WORK INSTRUCTION |
Looking at the data that follows, count the lines containing the word "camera" and write down only that count.
◆ ◆ ◆ ◆ ◆
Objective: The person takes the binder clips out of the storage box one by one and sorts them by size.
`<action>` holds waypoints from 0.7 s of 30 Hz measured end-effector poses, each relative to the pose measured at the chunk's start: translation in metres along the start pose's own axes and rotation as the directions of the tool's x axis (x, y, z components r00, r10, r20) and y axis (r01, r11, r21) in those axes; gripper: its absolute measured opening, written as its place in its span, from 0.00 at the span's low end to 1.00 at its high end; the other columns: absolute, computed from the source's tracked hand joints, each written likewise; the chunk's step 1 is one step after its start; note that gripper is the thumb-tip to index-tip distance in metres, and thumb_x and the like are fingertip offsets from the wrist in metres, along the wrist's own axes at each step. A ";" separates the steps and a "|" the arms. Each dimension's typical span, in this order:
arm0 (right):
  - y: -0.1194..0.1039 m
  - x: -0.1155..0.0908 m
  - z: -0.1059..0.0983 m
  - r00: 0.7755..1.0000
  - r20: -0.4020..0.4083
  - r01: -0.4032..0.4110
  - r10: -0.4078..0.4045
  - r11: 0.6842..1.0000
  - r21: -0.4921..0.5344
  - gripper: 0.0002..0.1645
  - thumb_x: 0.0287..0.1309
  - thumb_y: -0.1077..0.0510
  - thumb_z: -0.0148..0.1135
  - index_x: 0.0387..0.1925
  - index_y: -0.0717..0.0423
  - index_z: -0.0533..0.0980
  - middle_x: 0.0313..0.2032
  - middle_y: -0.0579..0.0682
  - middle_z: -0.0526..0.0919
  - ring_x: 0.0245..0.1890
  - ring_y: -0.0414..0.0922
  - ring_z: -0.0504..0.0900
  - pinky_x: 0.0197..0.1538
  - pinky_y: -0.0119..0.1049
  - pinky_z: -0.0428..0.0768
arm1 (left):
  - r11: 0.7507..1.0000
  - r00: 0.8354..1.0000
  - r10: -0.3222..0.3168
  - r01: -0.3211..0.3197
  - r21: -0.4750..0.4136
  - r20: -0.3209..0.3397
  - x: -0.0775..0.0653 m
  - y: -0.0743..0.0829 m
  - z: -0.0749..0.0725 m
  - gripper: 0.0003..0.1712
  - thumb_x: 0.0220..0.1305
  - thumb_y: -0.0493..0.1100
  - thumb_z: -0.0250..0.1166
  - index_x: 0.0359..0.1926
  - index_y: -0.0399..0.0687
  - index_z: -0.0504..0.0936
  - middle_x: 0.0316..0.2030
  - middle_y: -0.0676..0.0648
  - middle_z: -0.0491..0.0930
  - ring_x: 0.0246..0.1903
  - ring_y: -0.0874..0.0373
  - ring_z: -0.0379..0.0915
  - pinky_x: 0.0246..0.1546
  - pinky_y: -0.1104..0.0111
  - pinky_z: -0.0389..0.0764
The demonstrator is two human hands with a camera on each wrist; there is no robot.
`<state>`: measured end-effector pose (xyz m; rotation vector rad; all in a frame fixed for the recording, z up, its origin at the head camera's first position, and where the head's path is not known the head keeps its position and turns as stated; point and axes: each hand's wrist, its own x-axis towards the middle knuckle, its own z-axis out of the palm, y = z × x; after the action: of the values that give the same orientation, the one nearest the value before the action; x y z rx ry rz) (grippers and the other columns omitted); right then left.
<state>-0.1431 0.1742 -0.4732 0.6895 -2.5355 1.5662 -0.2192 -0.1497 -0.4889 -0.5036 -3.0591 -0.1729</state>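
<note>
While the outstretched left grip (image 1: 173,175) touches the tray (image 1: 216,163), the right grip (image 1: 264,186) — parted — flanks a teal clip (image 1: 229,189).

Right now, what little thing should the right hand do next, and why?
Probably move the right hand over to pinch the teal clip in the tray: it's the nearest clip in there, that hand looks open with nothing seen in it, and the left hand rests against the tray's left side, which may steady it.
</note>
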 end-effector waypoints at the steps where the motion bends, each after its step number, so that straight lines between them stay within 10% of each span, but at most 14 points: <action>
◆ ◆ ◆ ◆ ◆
COMPLETED TASK |
2